**WHAT YOU SHOULD DO**
The finished copy should match every record exactly and contain no pictures.

**EXCERPTED RECORDS**
━━━━━━━━

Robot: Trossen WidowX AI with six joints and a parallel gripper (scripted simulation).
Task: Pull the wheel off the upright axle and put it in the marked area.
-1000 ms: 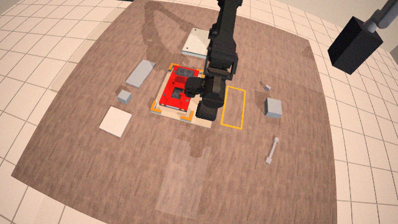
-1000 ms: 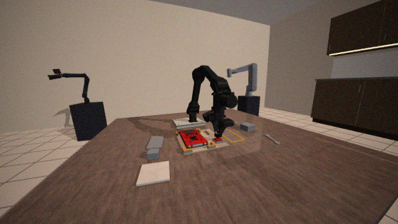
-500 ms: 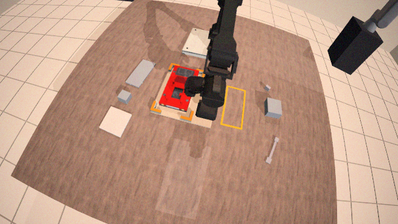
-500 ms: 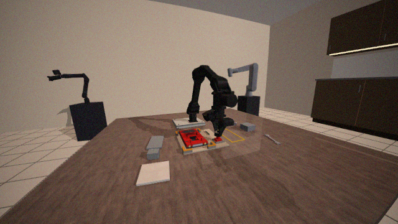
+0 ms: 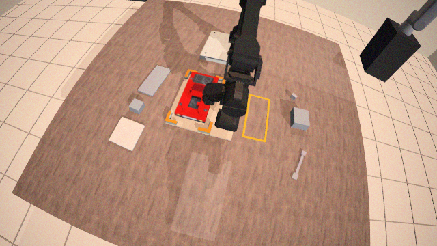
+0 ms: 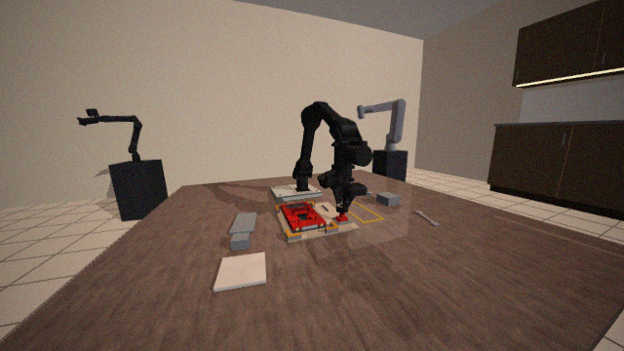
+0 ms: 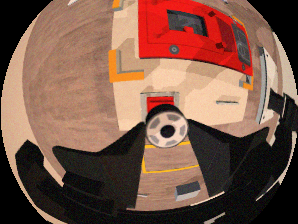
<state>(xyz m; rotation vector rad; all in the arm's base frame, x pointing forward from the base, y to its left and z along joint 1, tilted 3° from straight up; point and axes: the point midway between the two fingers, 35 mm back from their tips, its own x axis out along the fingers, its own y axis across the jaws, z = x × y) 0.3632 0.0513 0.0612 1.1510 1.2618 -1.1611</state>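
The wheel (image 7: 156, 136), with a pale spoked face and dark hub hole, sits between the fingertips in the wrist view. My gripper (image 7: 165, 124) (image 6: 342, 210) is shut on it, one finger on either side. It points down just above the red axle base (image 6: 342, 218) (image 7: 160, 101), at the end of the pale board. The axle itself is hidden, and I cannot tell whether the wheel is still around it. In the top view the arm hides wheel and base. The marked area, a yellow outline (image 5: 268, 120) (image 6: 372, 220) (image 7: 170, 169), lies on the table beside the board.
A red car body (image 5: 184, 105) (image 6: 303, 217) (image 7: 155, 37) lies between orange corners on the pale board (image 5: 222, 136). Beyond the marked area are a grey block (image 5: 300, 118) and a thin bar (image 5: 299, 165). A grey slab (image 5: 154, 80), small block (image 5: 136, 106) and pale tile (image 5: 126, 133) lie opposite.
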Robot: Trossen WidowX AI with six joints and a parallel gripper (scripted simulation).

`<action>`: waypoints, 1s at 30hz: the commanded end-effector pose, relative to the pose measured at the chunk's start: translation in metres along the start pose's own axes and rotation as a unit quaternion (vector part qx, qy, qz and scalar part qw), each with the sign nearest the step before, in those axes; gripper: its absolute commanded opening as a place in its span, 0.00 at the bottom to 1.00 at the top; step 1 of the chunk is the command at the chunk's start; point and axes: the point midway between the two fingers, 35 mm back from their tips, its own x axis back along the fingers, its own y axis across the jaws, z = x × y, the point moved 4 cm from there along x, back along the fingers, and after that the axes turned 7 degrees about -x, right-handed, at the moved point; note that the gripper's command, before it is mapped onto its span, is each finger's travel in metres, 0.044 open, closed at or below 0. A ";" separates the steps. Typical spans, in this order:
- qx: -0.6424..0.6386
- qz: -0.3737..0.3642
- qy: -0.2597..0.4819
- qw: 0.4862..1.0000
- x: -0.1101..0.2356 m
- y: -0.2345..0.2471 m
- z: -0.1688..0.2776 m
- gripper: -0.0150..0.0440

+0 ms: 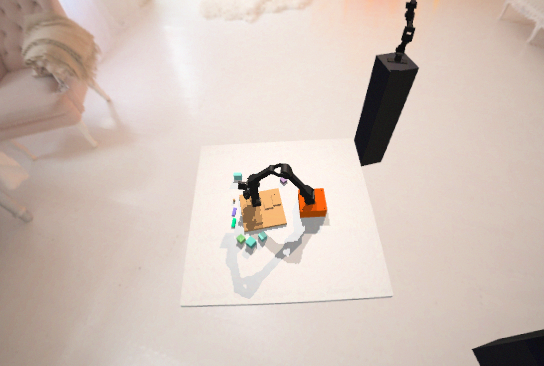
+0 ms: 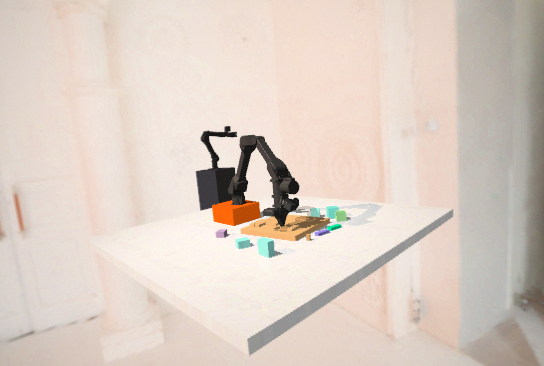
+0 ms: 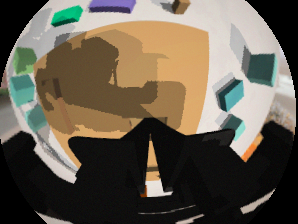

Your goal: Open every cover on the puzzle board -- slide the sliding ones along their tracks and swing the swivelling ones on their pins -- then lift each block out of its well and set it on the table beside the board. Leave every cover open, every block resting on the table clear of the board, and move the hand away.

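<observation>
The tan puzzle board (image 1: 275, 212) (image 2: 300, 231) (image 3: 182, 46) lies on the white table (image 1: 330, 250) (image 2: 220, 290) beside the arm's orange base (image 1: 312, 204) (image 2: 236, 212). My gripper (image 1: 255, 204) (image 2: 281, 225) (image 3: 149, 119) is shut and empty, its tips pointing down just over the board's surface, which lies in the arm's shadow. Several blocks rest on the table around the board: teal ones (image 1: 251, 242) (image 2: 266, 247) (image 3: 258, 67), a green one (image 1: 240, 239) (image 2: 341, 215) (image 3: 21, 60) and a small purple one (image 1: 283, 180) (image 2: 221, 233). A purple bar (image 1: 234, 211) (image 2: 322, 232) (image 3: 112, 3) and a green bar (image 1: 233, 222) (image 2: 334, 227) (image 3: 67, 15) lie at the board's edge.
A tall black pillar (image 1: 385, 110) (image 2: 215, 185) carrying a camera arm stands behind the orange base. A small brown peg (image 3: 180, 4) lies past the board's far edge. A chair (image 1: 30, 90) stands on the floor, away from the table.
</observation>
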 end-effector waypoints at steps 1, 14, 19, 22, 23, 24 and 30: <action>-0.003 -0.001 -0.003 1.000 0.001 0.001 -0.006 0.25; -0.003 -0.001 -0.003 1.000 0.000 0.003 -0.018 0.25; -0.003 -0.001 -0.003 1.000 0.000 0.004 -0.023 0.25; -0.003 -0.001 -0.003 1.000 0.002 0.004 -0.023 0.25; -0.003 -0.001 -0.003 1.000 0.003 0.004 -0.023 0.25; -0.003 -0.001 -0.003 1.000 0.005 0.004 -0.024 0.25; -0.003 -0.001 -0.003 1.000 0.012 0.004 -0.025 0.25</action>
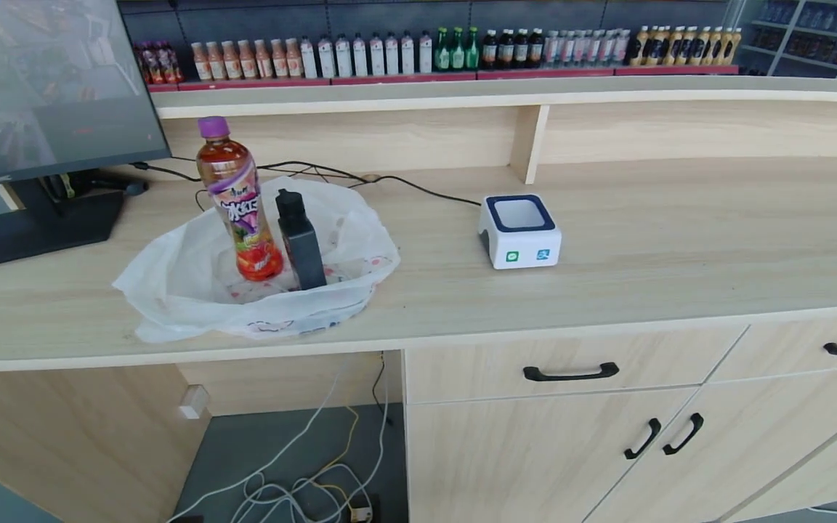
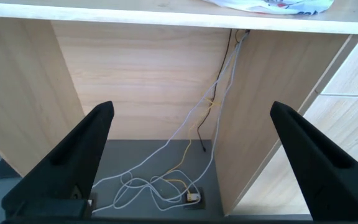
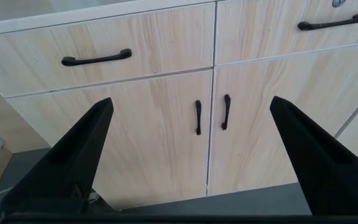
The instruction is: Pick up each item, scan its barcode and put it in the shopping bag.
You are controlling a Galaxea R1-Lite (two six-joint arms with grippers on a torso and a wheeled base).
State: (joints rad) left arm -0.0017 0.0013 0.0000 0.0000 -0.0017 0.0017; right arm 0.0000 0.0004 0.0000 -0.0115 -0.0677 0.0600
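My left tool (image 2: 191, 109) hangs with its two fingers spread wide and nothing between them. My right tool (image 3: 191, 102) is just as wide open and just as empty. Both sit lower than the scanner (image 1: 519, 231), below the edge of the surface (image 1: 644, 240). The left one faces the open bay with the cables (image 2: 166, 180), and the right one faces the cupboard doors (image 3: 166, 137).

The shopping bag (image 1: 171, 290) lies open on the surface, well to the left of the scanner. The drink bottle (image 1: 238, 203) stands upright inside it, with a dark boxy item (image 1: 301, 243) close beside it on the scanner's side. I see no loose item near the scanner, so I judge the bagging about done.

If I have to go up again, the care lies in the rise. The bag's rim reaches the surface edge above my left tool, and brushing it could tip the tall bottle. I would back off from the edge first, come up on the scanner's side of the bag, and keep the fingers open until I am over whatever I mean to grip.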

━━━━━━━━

**RESPONSE**
Robot: Trossen WidowX AI with six joints and a parallel gripper (scripted simulation).
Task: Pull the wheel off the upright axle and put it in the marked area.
-1000 ms: 
-1000 ms: 
-500 ms: 
-500 ms: 
+0 ms: 
+0 ms: 
+0 ms: 
<state>(xyz m; rotation vector rad; all in the arm's base frame, x pointing forward from the base, y to its left and z along joint 1, tilted 3° from straight up; point and axes: the point midway between the two fingers, 35 mm back from their tips, its own x axis out along the fingers, its own y axis across the jaws, z = x × y) 0.3632 0.0513 0.0612 1.1510 1.2618 -1.1611</state>
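The wheel (image 7: 156, 136), with a pale spoked face and dark hub hole, sits between the fingertips in the wrist view. My gripper (image 7: 165, 124) (image 6: 342, 210) is shut on it, one finger on either side. It points down just above the red axle base (image 6: 342, 218) (image 7: 160, 101), at the end of the pale board. The axle itself is hidden, and I cannot tell whether the wheel is still around it. In the top view the arm hides wheel and base. The marked area, a yellow outline (image 5: 268, 120) (image 6: 372, 220) (image 7: 170, 169), lies on the table beside the board.
A red car body (image 5: 184, 105) (image 6: 303, 217) (image 7: 155, 37) lies between orange corners on the pale board (image 5: 222, 136). Beyond the marked area are a grey block (image 5: 300, 118) and a thin bar (image 5: 299, 165). A grey slab (image 5: 154, 80), small block (image 5: 136, 106) and pale tile (image 5: 126, 133) lie opposite.
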Robot: Trossen WidowX AI with six joints and a parallel gripper (scripted simulation).

`<action>`: waypoints, 1s at 30hz: the commanded end-effector pose, relative to the pose measured at the chunk's start: translation in metres along the start pose's own axes and rotation as a unit quaternion (vector part qx, qy, qz and scalar part qw), each with the sign nearest the step before, in those axes; gripper: its absolute commanded opening as a place in its span, 0.00 at the bottom to 1.00 at the top; step 1 of the chunk is the command at the chunk's start; point and axes: the point midway between the two fingers, 35 mm back from their tips, its own x axis back along the fingers, its own y axis across the jaws, z = x × y, the point moved 4 cm from there along x, back along the fingers, and after that the axes turned 7 degrees about -x, right-handed, at the moved point; note that the gripper's command, before it is mapped onto its span, is each finger's travel in metres, 0.044 open, closed at or below 0. A ";" separates the steps. Typical spans, in this order:
- qx: -0.6424..0.6386
- qz: -0.3737..0.3642
- qy: -0.2597..0.4819
- qw: 0.4862..1.0000
- x: -0.1101..0.2356 m
- y: -0.2345..0.2471 m
- z: -0.1688..0.2776 m
- gripper: -0.0150..0.0440

+0 ms: 
+0 ms: 
+0 ms: 

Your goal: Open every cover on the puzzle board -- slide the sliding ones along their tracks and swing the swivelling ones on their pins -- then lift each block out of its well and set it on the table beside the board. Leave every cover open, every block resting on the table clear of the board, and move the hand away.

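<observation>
The tan puzzle board (image 1: 275, 212) (image 2: 300, 231) (image 3: 182, 46) lies on the white table (image 1: 330, 250) (image 2: 220, 290) beside the arm's orange base (image 1: 312, 204) (image 2: 236, 212). My gripper (image 1: 255, 204) (image 2: 281, 225) (image 3: 149, 119) is shut and empty, its tips pointing down just over the board's surface, which lies in the arm's shadow. Several blocks rest on the table around the board: teal ones (image 1: 251, 242) (image 2: 266, 247) (image 3: 258, 67), a green one (image 1: 240, 239) (image 2: 341, 215) (image 3: 21, 60) and a small purple one (image 1: 283, 180) (image 2: 221, 233). A purple bar (image 1: 234, 211) (image 2: 322, 232) (image 3: 112, 3) and a green bar (image 1: 233, 222) (image 2: 334, 227) (image 3: 67, 15) lie at the board's edge.
A tall black pillar (image 1: 385, 110) (image 2: 215, 185) carrying a camera arm stands behind the orange base. A small brown peg (image 3: 180, 4) lies past the board's far edge. A chair (image 1: 30, 90) stands on the floor, away from the table.
</observation>
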 end-effector waypoints at steps 1, 14, 19, 22, 23, 24 and 30: <action>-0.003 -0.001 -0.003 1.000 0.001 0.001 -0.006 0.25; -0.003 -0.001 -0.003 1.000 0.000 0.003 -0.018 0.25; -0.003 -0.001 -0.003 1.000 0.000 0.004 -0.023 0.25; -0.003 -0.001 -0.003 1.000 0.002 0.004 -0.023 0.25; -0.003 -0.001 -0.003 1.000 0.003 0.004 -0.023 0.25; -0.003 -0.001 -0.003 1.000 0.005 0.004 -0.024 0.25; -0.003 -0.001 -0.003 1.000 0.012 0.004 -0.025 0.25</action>
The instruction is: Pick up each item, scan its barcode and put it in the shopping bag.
You are controlling a Galaxea R1-Lite (two six-joint arms with grippers on a torso and a wheeled base).
State: (joints rad) left arm -0.0017 0.0013 0.0000 0.0000 -0.0017 0.0017; right arm 0.0000 0.0004 0.0000 -0.0115 -0.0677 0.0600
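My left tool (image 2: 191, 109) hangs with its two fingers spread wide and nothing between them. My right tool (image 3: 191, 102) is just as wide open and just as empty. Both sit lower than the scanner (image 1: 519, 231), below the edge of the surface (image 1: 644, 240). The left one faces the open bay with the cables (image 2: 166, 180), and the right one faces the cupboard doors (image 3: 166, 137).

The shopping bag (image 1: 171, 290) lies open on the surface, well to the left of the scanner. The drink bottle (image 1: 238, 203) stands upright inside it, with a dark boxy item (image 1: 301, 243) close beside it on the scanner's side. I see no loose item near the scanner, so I judge the bagging about done.

If I have to go up again, the care lies in the rise. The bag's rim reaches the surface edge above my left tool, and brushing it could tip the tall bottle. I would back off from the edge first, come up on the scanner's side of the bag, and keep the fingers open until I am over whatever I mean to grip.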

Nothing remains to add to the output.